Often, I'm content to just sit in public places watching people go by, watching them talk to their friends, partners and children. I see what can only be described as the tricks, ploys and bribes used by parents to pacify their wailing children, I notice the way a young couple sit close to each other and say nothing, whilst at the next table or the next chair, a slightly older couple sit apart, perhaps reading seperate books. Familiarity? Nothing new in their relationship? Said it all before? Or is it that the younger couple need the reassurance of their partner's commitment or love, whereas the older couple are already assured of it?
Perhaps by now an argument between two people disturbs my thoughts, such as the one in Geneva airport, on my way back from France only a short few weeks ago. Ah. This is what I was waiting for...And I wasn't dissapointed.

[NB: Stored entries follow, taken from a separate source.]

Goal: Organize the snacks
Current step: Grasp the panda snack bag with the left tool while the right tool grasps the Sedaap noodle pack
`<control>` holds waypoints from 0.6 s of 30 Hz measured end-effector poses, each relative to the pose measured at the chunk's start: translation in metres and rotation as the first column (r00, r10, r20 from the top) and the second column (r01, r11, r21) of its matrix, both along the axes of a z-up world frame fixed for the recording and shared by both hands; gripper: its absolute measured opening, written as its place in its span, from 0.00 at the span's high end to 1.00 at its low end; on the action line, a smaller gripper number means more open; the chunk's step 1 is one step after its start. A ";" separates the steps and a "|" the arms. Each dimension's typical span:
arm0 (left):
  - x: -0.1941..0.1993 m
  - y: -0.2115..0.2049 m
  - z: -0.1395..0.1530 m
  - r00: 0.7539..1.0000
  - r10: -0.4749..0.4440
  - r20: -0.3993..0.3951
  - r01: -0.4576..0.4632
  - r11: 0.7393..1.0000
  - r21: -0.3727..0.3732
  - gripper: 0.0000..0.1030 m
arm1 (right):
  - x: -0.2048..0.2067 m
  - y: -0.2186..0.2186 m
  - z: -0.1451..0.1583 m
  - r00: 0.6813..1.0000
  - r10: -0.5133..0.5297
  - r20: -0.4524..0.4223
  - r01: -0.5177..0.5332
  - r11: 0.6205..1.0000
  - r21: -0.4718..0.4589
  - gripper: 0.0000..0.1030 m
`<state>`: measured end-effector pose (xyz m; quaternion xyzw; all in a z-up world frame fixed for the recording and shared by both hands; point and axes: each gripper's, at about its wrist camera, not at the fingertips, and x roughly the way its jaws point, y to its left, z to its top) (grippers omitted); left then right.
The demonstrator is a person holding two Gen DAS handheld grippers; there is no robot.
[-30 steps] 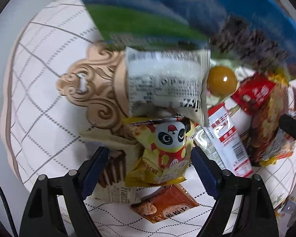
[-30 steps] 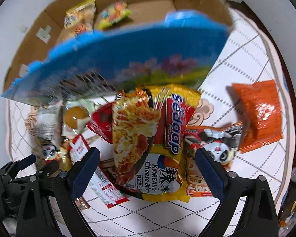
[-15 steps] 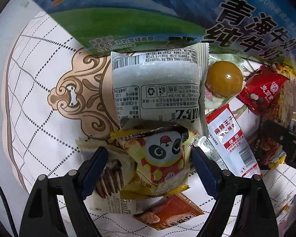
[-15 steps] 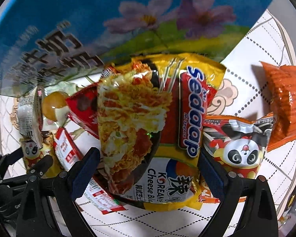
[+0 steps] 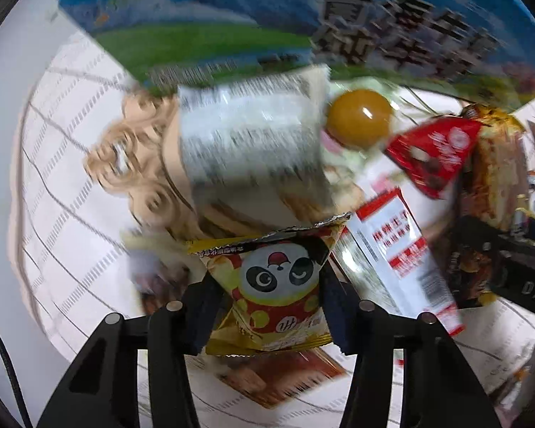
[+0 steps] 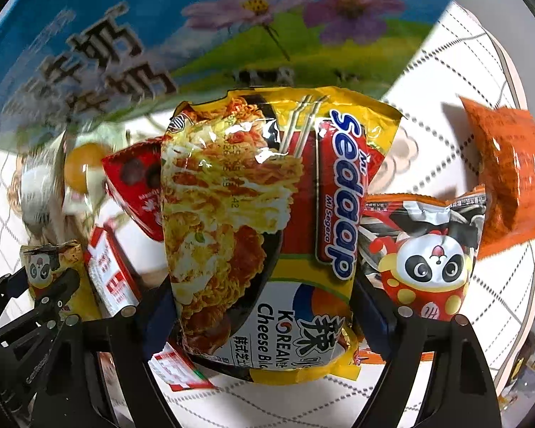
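In the left wrist view my left gripper [image 5: 271, 312] is shut on a yellow panda snack packet [image 5: 274, 285] and holds it above the pile. In the right wrist view my right gripper [image 6: 264, 315] is shut on a yellow Sedaap cheese noodle packet [image 6: 264, 221]. The left gripper with its panda packet [image 6: 50, 267] shows at the lower left of that view. A blue milk carton box [image 5: 303, 21] stands just behind the snacks and also fills the top of the right wrist view [image 6: 160, 35].
On the white checked tablecloth [image 5: 60, 185] lie a white wrapped snack [image 5: 249, 142], a yellow jelly cup [image 5: 360, 117], a red packet [image 5: 435, 149] and a red-white sachet [image 5: 399, 249]. Right wrist view shows another panda packet [image 6: 424, 260] and an orange packet [image 6: 506, 174].
Both grippers have closed from open: the left on the panda packet, the right on the noodle packet. The left view has shifted and blurred, and its packet has risen off the pile.
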<state>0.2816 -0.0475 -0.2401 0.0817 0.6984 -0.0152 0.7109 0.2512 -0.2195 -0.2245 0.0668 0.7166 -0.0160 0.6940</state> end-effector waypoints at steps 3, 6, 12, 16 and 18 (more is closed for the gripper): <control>-0.015 0.003 -0.003 0.999 0.046 -0.030 -0.048 0.996 -0.077 0.53 | -0.011 -0.002 -0.001 1.000 0.011 -0.019 -0.011 1.000 0.013 0.15; -0.026 0.012 -0.010 0.994 0.091 -0.060 -0.099 0.986 -0.138 0.52 | -0.026 -0.003 -0.003 0.999 0.019 -0.035 -0.019 1.000 0.021 0.15; -0.027 0.037 -0.053 0.970 0.160 -0.185 -0.204 0.947 -0.247 0.50 | -0.028 0.000 -0.014 0.998 0.024 -0.057 -0.023 1.000 0.016 0.14; -0.026 0.036 -0.052 0.973 0.160 -0.164 -0.195 0.954 -0.226 0.51 | -0.014 0.000 -0.018 0.998 0.023 -0.064 -0.024 1.000 -0.004 0.13; -0.028 0.029 -0.046 0.978 0.159 -0.137 -0.185 0.961 -0.207 0.55 | -0.008 -0.002 -0.017 0.999 0.027 -0.047 -0.028 1.000 -0.010 0.14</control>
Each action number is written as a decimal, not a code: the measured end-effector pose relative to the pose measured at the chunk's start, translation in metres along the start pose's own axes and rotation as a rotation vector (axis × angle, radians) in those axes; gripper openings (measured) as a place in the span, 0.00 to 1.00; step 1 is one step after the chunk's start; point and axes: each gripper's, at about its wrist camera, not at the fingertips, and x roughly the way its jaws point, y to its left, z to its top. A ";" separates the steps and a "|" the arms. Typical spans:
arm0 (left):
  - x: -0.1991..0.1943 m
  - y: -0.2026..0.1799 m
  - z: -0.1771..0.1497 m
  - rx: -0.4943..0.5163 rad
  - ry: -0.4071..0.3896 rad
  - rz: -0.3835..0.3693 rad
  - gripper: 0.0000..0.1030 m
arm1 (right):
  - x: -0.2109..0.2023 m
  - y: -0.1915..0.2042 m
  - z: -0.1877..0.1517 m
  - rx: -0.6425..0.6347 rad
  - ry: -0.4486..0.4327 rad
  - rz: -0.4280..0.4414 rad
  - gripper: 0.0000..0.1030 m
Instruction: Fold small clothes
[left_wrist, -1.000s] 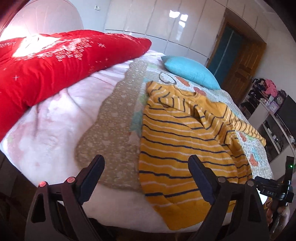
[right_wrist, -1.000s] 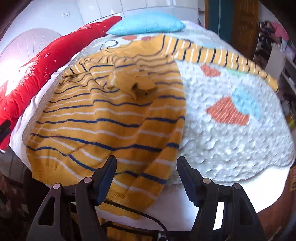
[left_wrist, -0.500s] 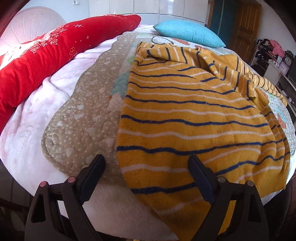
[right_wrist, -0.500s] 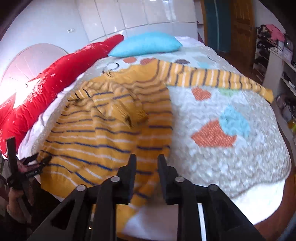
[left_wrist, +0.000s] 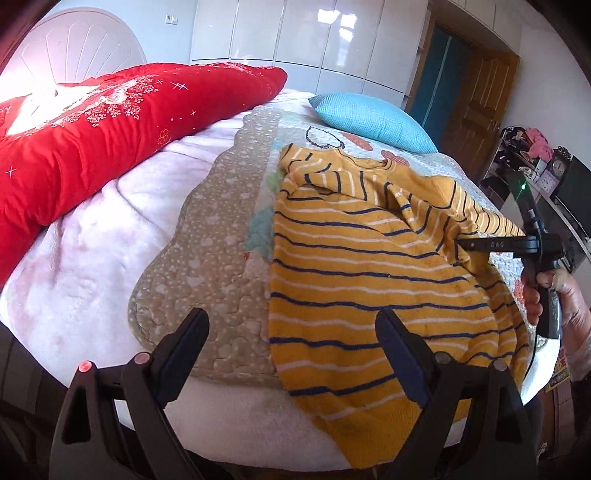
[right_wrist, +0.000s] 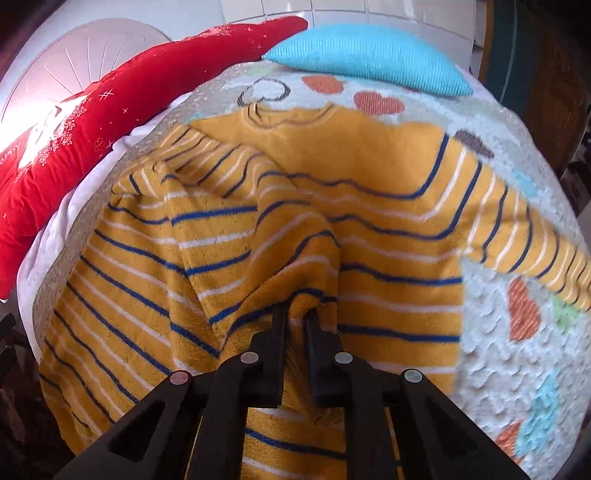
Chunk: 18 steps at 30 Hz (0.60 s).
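Note:
A small mustard sweater (left_wrist: 354, 273) with navy and white stripes lies on the bed, hem toward me, one sleeve stretched out to the right (right_wrist: 535, 240). My right gripper (right_wrist: 297, 317) is shut on a bunched fold of the sweater's body (right_wrist: 303, 258) and lifts it. It shows in the left wrist view (left_wrist: 465, 244) pinching the sweater's right side. My left gripper (left_wrist: 291, 332) is open and empty, just above the near edge of the bed, its right finger over the sweater's hem.
A quilted heart-patterned cover (left_wrist: 207, 258) lies under the sweater on a pink blanket (left_wrist: 74, 280). A red quilt (left_wrist: 92, 122) lies at the left, a blue pillow (left_wrist: 369, 122) at the far end. A cluttered shelf (left_wrist: 535, 162) and a wooden door (left_wrist: 476, 107) stand at the right.
My right gripper has closed on the sweater's right side and carried the fold up and inward. My left gripper has pulled back a little and stays open.

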 end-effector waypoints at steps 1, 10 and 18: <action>0.000 0.002 0.000 0.001 0.000 0.000 0.88 | -0.012 -0.002 0.010 -0.012 -0.032 -0.037 0.10; 0.010 -0.001 0.005 0.009 0.003 0.004 0.88 | -0.025 -0.053 0.056 0.034 -0.063 -0.339 0.39; 0.017 -0.003 0.011 -0.004 0.010 -0.004 0.88 | -0.008 0.004 0.047 0.063 -0.084 -0.087 0.40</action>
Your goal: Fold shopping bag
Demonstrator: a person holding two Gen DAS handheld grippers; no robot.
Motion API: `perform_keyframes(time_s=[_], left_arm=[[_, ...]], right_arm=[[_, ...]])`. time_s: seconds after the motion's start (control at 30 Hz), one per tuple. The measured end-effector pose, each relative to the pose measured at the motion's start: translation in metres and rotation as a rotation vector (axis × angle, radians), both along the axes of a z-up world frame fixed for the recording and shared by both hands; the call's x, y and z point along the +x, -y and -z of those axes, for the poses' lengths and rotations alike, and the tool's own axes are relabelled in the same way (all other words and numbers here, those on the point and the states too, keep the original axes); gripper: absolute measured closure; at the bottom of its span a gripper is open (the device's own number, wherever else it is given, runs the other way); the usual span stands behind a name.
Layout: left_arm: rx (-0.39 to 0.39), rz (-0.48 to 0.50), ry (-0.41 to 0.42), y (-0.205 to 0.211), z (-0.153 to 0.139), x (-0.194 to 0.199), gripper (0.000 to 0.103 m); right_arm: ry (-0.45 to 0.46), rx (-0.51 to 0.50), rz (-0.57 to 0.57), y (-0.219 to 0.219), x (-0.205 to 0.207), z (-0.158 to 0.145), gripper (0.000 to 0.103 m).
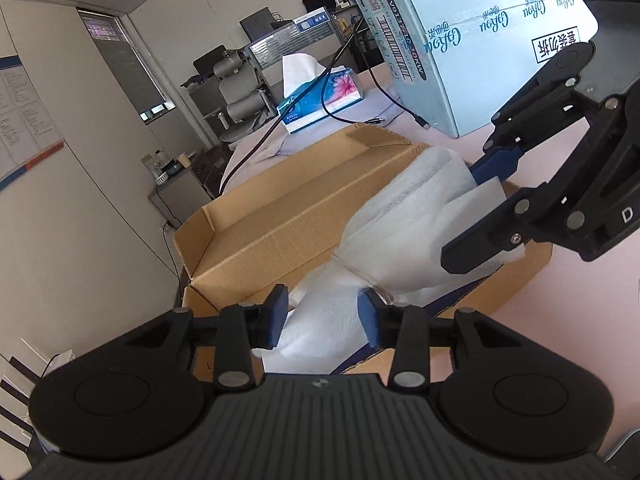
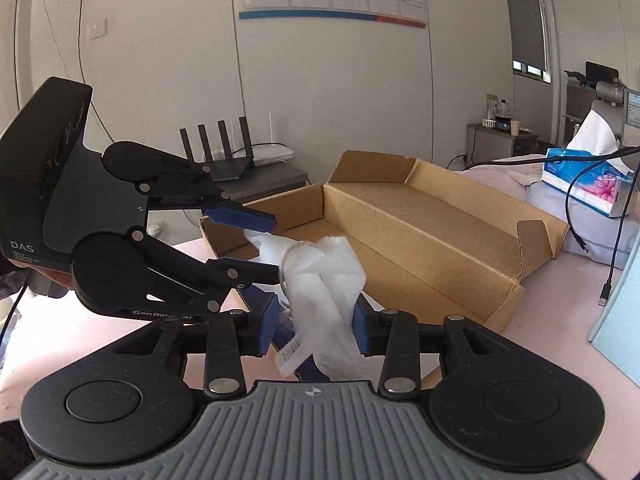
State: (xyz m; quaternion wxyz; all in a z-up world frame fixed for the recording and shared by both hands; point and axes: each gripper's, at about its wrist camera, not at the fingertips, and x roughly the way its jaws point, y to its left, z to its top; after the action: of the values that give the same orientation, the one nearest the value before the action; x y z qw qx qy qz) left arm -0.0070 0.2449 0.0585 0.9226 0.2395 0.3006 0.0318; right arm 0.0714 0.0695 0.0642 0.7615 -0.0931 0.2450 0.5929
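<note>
The white shopping bag (image 1: 400,216) is gathered into a crumpled bundle pinched narrow at its middle. It lies across the near corner of an open, shallow cardboard box (image 1: 260,220). My left gripper (image 1: 322,318) straddles one end of the bag, its blue pads standing apart on either side without squeezing it. My right gripper (image 1: 460,216) comes in from the right with the bag's other end loose between its fingers. In the right wrist view the bag (image 2: 324,272) passes between my right gripper's (image 2: 315,326) parted pads, and my left gripper (image 2: 274,246) stands open around the far end above the box (image 2: 420,220).
A large light-blue carton (image 1: 480,40) stands on the pink table (image 1: 580,288) behind the box. A blue tissue box (image 2: 588,184) sits on a grey cloth, with black cables (image 2: 576,216) trailing over it. A router (image 2: 228,160) stands on a low cabinet by the wall.
</note>
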Motion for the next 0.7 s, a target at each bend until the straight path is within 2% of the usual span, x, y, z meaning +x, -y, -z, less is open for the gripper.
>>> perform_keyframes(time_s=[0.1, 0.33, 0.43, 0.5, 0.6, 0.63, 0.7], left_arm=[[0.004, -0.006, -0.014, 0.000, 0.005, -0.001, 0.058], [0.004, -0.030, 0.007, 0.004, 0.005, -0.011, 0.056], [0.020, -0.050, 0.026, 0.007, 0.002, -0.018, 0.046], [0.040, -0.056, 0.042, 0.011, 0.000, -0.022, 0.035], [0.103, -0.072, 0.064, 0.021, -0.002, -0.031, 0.024], [0.112, -0.071, 0.068, 0.024, -0.003, -0.034, 0.024], [0.124, -0.080, 0.082, 0.030, -0.004, -0.040, 0.022]], right_arm=[[0.000, -0.013, 0.016, -0.001, 0.002, 0.004, 0.064], [0.014, -0.017, 0.053, 0.002, 0.002, 0.003, 0.050], [0.032, -0.016, 0.070, 0.004, 0.000, 0.001, 0.041], [0.046, -0.012, 0.098, 0.006, -0.002, 0.001, 0.030], [0.028, 0.012, 0.131, 0.013, -0.004, 0.000, 0.029], [0.021, 0.026, 0.142, 0.017, -0.005, -0.001, 0.028], [0.008, 0.068, 0.172, 0.025, -0.010, -0.004, 0.018]])
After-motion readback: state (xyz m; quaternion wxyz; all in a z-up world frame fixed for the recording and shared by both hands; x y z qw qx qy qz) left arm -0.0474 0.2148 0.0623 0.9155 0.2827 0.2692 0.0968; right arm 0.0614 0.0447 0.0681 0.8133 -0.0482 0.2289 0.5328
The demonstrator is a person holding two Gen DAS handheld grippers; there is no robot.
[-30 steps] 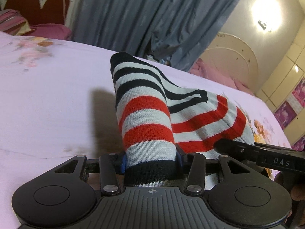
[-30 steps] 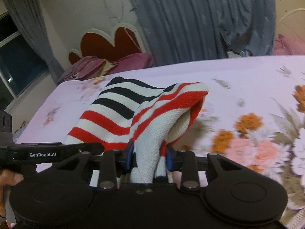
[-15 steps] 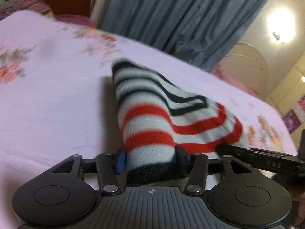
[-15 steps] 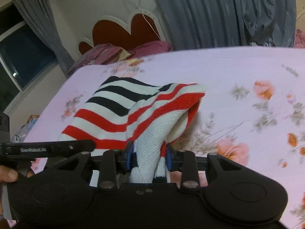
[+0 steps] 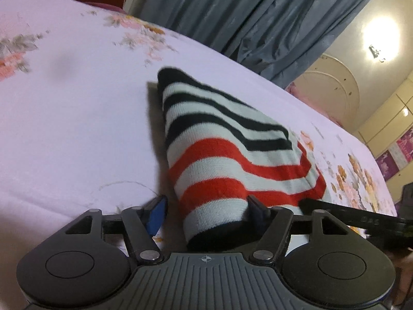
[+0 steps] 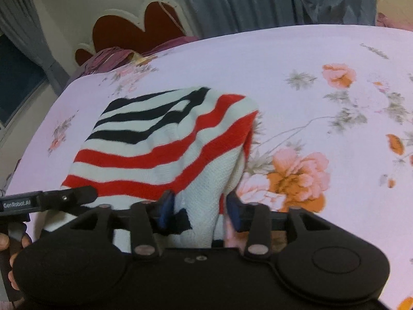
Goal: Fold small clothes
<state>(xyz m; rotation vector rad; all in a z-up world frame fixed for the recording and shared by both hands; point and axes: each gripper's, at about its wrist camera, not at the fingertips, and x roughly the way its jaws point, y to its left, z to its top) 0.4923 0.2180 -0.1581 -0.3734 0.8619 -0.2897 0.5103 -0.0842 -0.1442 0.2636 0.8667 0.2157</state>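
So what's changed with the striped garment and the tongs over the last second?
Both tongs, left and right, were clamped on the striped garment; now their jaws are opening and the cloth sits loose between them. The garment came down onto the floral bedsheet. It remains folded over.

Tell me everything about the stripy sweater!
The sweater is small and knitted, white with black stripes at the far end and red stripes nearer. It lies folded over and puffed up on the flowery pink bedsheet. A black-edged end sits between the left gripper, another part between the right gripper. Both jaws are opening, with gaps beside the cloth.
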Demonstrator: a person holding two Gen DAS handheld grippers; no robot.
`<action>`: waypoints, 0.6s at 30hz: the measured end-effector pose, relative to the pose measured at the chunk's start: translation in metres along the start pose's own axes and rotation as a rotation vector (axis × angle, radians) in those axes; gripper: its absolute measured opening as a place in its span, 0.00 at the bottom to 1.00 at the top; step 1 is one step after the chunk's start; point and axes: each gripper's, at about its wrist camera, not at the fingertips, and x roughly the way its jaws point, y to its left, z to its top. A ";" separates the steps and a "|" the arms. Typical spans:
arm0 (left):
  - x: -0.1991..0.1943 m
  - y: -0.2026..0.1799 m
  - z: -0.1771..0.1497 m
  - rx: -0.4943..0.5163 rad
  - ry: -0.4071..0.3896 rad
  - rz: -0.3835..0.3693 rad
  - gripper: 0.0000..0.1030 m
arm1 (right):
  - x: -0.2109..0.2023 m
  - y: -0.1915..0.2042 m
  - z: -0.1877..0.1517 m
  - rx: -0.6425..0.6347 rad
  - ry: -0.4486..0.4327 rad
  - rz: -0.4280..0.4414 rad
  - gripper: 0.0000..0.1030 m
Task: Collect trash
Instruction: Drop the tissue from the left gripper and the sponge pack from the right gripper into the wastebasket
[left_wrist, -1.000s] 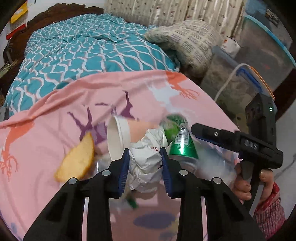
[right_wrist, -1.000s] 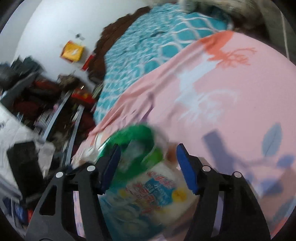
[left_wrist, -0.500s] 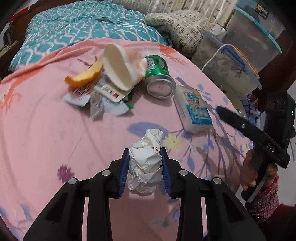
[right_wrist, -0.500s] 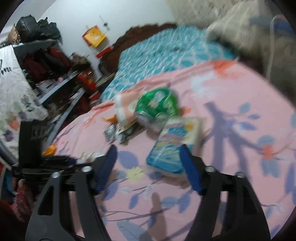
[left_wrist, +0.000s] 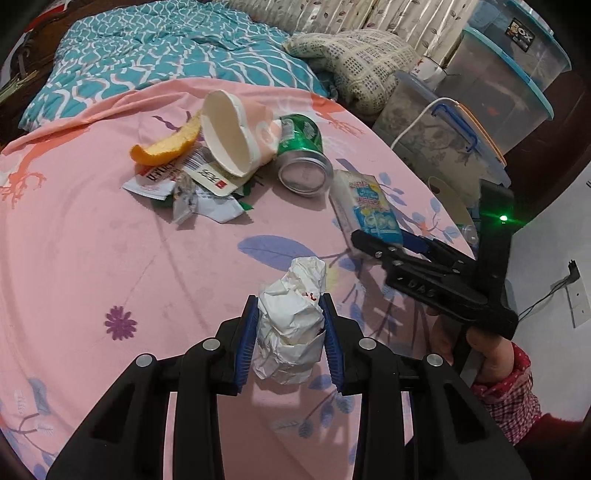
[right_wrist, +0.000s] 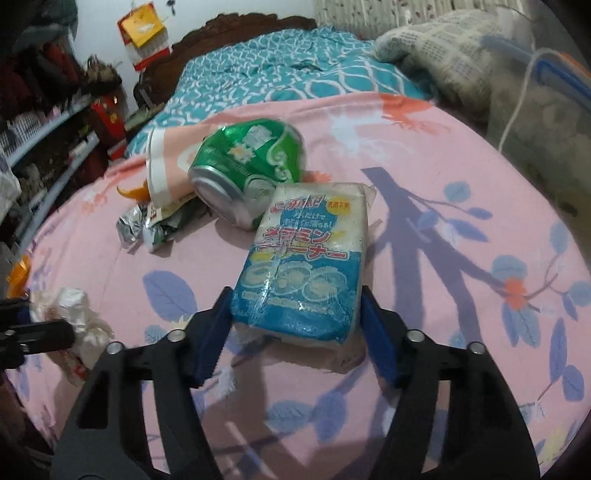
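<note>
Bedroom: bed (left_wrist: 155, 55), pillow (left_wrist: 354, 62), storage bins (left_wrist: 498, 85).

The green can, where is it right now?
The green can lies on its side on the pink sheet, between the paper cup and the blue packet.

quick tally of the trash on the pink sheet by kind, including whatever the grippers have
crumpled paper ball, in the left gripper: 1
blue and white packet, between the right gripper pads: 1
green can: 1
paper cup: 1
orange peel: 1
heap of torn wrappers, pieces too jumbled to count: 1
total: 6
</note>
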 end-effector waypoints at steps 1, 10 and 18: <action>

The scene was entirely comical. I was sitting outside the duty free shop (notice singular, implied specificity by use of "the" - there basically was only one duty free shop) allowing a friend to browse the shop at his whim, whilst I was eating breakfast. To my far left were the gates to the world. On my immediate right, was the gate to France. Aside from that amusing polarity, the argument between husband and wife was brewing nicely. It was taking place in Arabic, between a burqa/niqab/hijab (the last of these terms is generally used incorrectly in this context, but many people understand it to be correct nontheless) clad woman and a greying man. They were speaking an Islamic arabic dialect which I do not speak (indeed, the arabic which I do speak is laughably poor), but I was still able to understand what was being said, for the most part.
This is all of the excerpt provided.